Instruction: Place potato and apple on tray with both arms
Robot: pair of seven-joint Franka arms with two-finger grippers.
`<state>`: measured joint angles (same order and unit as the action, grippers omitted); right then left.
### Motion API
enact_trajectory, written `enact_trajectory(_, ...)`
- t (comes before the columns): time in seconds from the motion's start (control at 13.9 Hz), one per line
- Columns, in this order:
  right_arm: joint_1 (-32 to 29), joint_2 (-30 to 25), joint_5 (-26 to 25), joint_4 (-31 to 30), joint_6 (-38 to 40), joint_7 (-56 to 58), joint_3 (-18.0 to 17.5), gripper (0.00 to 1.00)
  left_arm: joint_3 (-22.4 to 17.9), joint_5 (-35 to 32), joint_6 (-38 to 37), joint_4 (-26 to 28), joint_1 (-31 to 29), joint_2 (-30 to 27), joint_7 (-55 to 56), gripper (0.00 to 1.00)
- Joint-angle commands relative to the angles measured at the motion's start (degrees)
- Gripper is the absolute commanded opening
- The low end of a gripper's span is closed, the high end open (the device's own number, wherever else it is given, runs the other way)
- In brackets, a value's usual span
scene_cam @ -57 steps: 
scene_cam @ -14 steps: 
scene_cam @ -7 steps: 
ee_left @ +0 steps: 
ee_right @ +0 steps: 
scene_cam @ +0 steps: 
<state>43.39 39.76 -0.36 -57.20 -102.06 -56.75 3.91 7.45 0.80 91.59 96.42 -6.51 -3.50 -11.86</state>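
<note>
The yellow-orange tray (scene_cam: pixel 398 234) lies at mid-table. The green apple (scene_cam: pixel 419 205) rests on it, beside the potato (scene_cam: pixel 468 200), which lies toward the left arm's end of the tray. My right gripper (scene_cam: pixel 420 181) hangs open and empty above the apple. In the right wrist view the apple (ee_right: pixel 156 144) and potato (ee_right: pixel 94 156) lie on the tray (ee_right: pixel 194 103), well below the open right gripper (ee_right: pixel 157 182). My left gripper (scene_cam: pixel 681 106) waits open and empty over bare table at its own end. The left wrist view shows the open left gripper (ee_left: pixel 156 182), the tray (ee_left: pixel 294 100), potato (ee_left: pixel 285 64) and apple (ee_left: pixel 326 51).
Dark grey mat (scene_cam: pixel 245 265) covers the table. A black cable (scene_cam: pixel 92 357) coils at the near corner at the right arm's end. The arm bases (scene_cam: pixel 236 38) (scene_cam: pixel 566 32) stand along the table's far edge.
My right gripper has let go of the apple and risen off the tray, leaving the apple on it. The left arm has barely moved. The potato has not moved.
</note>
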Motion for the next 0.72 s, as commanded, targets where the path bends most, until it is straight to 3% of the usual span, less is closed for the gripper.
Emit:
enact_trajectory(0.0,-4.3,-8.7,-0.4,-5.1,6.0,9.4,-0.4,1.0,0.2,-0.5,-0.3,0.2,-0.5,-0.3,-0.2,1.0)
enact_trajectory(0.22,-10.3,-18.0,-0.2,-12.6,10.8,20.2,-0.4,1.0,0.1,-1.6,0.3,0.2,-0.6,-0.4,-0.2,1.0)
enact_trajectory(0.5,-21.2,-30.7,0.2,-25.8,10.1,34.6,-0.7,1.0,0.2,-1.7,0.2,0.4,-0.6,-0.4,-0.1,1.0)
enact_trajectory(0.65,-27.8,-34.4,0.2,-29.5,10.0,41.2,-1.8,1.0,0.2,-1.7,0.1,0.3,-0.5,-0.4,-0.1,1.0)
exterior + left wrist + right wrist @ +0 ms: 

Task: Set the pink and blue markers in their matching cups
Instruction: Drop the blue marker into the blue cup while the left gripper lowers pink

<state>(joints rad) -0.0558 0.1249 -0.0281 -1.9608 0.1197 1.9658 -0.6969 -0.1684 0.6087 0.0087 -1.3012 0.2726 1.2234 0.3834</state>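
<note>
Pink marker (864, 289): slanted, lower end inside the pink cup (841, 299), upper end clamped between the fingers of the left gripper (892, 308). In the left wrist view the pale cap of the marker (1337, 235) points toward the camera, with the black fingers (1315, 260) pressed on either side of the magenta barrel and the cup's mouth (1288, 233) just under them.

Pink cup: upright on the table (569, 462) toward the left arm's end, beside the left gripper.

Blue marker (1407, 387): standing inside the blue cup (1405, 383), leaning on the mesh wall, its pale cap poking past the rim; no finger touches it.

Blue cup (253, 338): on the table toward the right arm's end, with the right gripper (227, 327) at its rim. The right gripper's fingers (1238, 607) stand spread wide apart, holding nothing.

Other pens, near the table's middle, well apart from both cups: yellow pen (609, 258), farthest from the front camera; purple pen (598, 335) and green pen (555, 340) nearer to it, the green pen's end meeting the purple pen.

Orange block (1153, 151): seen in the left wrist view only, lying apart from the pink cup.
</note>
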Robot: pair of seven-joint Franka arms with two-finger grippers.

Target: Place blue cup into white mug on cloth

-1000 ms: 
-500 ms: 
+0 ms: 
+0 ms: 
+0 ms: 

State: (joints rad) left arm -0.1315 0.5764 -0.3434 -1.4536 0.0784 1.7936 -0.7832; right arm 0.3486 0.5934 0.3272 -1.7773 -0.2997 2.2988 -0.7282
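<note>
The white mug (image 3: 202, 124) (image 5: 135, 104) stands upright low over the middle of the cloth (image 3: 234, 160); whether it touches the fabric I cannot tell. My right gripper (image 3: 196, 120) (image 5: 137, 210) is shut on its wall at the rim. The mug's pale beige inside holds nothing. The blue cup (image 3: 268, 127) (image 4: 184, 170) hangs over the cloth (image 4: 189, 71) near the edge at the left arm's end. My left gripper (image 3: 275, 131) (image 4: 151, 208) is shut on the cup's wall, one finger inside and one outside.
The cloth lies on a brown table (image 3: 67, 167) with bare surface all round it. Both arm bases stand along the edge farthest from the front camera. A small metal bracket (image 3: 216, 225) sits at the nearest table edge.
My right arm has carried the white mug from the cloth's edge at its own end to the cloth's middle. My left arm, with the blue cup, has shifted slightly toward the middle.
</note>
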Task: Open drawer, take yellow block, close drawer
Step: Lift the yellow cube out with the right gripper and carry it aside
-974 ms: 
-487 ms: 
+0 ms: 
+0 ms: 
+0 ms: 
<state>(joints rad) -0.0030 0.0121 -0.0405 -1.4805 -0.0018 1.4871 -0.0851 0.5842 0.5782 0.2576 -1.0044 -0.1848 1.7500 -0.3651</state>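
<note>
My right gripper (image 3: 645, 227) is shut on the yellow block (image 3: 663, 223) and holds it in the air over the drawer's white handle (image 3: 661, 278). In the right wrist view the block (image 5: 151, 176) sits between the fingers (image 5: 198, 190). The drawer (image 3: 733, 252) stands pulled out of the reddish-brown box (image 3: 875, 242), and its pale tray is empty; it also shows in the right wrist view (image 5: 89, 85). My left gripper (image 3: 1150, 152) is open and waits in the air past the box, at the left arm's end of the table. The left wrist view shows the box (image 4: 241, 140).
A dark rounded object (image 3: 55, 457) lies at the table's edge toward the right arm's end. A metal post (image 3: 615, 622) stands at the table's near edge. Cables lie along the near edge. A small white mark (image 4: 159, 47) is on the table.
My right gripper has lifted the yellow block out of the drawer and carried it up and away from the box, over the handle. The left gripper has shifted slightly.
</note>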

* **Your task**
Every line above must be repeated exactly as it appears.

* **Answer to this problem**
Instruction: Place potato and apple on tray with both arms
Robot: pair of seven-joint Franka arms with two-finger grippers.
`<state>`: measured joint angles (same order and unit as the action, grippers omitted); right then left.
### Motion API
enact_trajectory, written `enact_trajectory(_, ...)`
- t (comes before the columns): time in seconds from the motion's start (control at 13.9 Hz), one per line
- Columns, in this order:
  right_arm: joint_1 (-32 to 29), joint_2 (-30 to 25), joint_5 (-26 to 25), joint_4 (-31 to 30), joint_6 (-38 to 40), joint_7 (-56 to 58), joint_3 (-18.0 to 17.5), gripper (0.00 to 1.00)
  left_arm: joint_3 (-22.4 to 17.9), joint_5 (-35 to 32), joint_6 (-38 to 37), joint_4 (-26 to 28), joint_1 (-31 to 29), joint_2 (-30 to 27), joint_7 (-55 to 56), gripper (0.00 to 1.00)
- Joint-angle commands relative to the angles measured at the motion's start (degrees)
- Gripper is the absolute commanded opening
- The low end of a gripper's span is closed, the high end open (the device's own number, wherever else it is given, runs the other way)
- In brackets, a value's usual span
scene_cam @ -57 steps: 
scene_cam @ -14 steps: 
scene_cam @ -7 steps: 
ee_left @ +0 steps: 
ee_right @ +0 steps: 
scene_cam @ +0 steps: 
<state>43.39 39.76 -0.36 -57.20 -102.06 -56.75 3.91 7.45 0.80 91.59 96.42 -6.51 -3.50 -11.86</state>
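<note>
The yellow-orange tray (scene_cam: pixel 398 234) lies at mid-table. The green apple (scene_cam: pixel 419 205) rests on it, beside the potato (scene_cam: pixel 468 200), which lies toward the left arm's end of the tray. My right gripper (scene_cam: pixel 420 181) hangs open and empty above the apple. In the right wrist view the apple (ee_right: pixel 156 144) and potato (ee_right: pixel 94 156) lie on the tray (ee_right: pixel 194 103), well below the open right gripper (ee_right: pixel 157 182). My left gripper (scene_cam: pixel 681 106) waits open and empty over bare table at its own end. The left wrist view shows the open left gripper (ee_left: pixel 156 182), the tray (ee_left: pixel 294 100), potato (ee_left: pixel 285 64) and apple (ee_left: pixel 326 51).
Dark grey mat (scene_cam: pixel 245 265) covers the table. A black cable (scene_cam: pixel 92 357) coils at the near corner at the right arm's end. The arm bases (scene_cam: pixel 236 38) (scene_cam: pixel 566 32) stand along the table's far edge.
My right gripper has let go of the apple and risen off the tray, leaving the apple on it. The left arm has barely moved. The potato has not moved.
</note>
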Motion for the next 0.72 s, as commanded, targets where the path bends most, until it is straight to 3% of the usual span, less is closed for the gripper.
Emit:
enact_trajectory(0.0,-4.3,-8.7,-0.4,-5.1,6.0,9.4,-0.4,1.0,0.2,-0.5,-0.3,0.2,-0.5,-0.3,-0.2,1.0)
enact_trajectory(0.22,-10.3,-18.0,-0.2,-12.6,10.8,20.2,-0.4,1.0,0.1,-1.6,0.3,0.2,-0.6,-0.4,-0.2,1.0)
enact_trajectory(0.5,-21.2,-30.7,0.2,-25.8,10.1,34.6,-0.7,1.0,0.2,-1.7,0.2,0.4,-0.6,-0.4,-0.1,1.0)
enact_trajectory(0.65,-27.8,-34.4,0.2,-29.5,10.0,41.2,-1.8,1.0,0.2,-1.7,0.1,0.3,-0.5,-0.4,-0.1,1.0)
exterior + left wrist + right wrist @ +0 ms: 

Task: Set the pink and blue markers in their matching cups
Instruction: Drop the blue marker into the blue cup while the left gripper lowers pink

<state>(joints rad) -0.0558 0.1249 -0.0281 -1.9608 0.1197 1.9658 -0.6969 -0.1684 0.6087 0.0087 -1.3012 0.2726 1.2234 0.3834</state>
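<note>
Pink marker (864, 289): slanted, lower end inside the pink cup (841, 299), upper end clamped between the fingers of the left gripper (892, 308). In the left wrist view the pale cap of the marker (1337, 235) points toward the camera, with the black fingers (1315, 260) pressed on either side of the magenta barrel and the cup's mouth (1288, 233) just under them.

Pink cup: upright on the table (569, 462) toward the left arm's end, beside the left gripper.

Blue marker (1407, 387): standing inside the blue cup (1405, 383), leaning on the mesh wall, its pale cap poking past the rim; no finger touches it.

Blue cup (253, 338): on the table toward the right arm's end, with the right gripper (227, 327) at its rim. The right gripper's fingers (1238, 607) stand spread wide apart, holding nothing.

Other pens, near the table's middle, well apart from both cups: yellow pen (609, 258), farthest from the front camera; purple pen (598, 335) and green pen (555, 340) nearer to it, the green pen's end meeting the purple pen.

Orange block (1153, 151): seen in the left wrist view only, lying apart from the pink cup.
</note>
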Robot: pair of seven-joint Franka arms with two-finger grippers.

Target: Place blue cup into white mug on cloth

-1000 ms: 
-500 ms: 
+0 ms: 
+0 ms: 
+0 ms: 

State: (joints rad) left arm -0.1315 0.5764 -0.3434 -1.4536 0.0784 1.7936 -0.7832; right arm 0.3486 0.5934 0.3272 -1.7773 -0.2997 2.2988 -0.7282
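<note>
The white mug (image 3: 202, 124) (image 5: 135, 104) stands upright low over the middle of the cloth (image 3: 234, 160); whether it touches the fabric I cannot tell. My right gripper (image 3: 196, 120) (image 5: 137, 210) is shut on its wall at the rim. The mug's pale beige inside holds nothing. The blue cup (image 3: 268, 127) (image 4: 184, 170) hangs over the cloth (image 4: 189, 71) near the edge at the left arm's end. My left gripper (image 3: 275, 131) (image 4: 151, 208) is shut on the cup's wall, one finger inside and one outside.
The cloth lies on a brown table (image 3: 67, 167) with bare surface all round it. Both arm bases stand along the edge farthest from the front camera. A small metal bracket (image 3: 216, 225) sits at the nearest table edge.
My right arm has carried the white mug from the cloth's edge at its own end to the cloth's middle. My left arm, with the blue cup, has shifted slightly toward the middle.
</note>
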Task: Open drawer, take yellow block, close drawer
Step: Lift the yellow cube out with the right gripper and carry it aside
-974 ms: 
-487 ms: 
+0 ms: 
+0 ms: 
+0 ms: 
<state>(joints rad) -0.0030 0.0121 -0.0405 -1.4805 -0.0018 1.4871 -0.0851 0.5842 0.5782 0.2576 -1.0044 -0.1848 1.7500 -0.3651</state>
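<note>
My right gripper (image 3: 645, 227) is shut on the yellow block (image 3: 663, 223) and holds it in the air over the drawer's white handle (image 3: 661, 278). In the right wrist view the block (image 5: 151, 176) sits between the fingers (image 5: 198, 190). The drawer (image 3: 733, 252) stands pulled out of the reddish-brown box (image 3: 875, 242), and its pale tray is empty; it also shows in the right wrist view (image 5: 89, 85). My left gripper (image 3: 1150, 152) is open and waits in the air past the box, at the left arm's end of the table. The left wrist view shows the box (image 4: 241, 140).
A dark rounded object (image 3: 55, 457) lies at the table's edge toward the right arm's end. A metal post (image 3: 615, 622) stands at the table's near edge. Cables lie along the near edge. A small white mark (image 4: 159, 47) is on the table.
My right gripper has lifted the yellow block out of the drawer and carried it up and away from the box, over the handle. The left gripper has shifted slightly.
</note>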

The exercise asks for nothing more.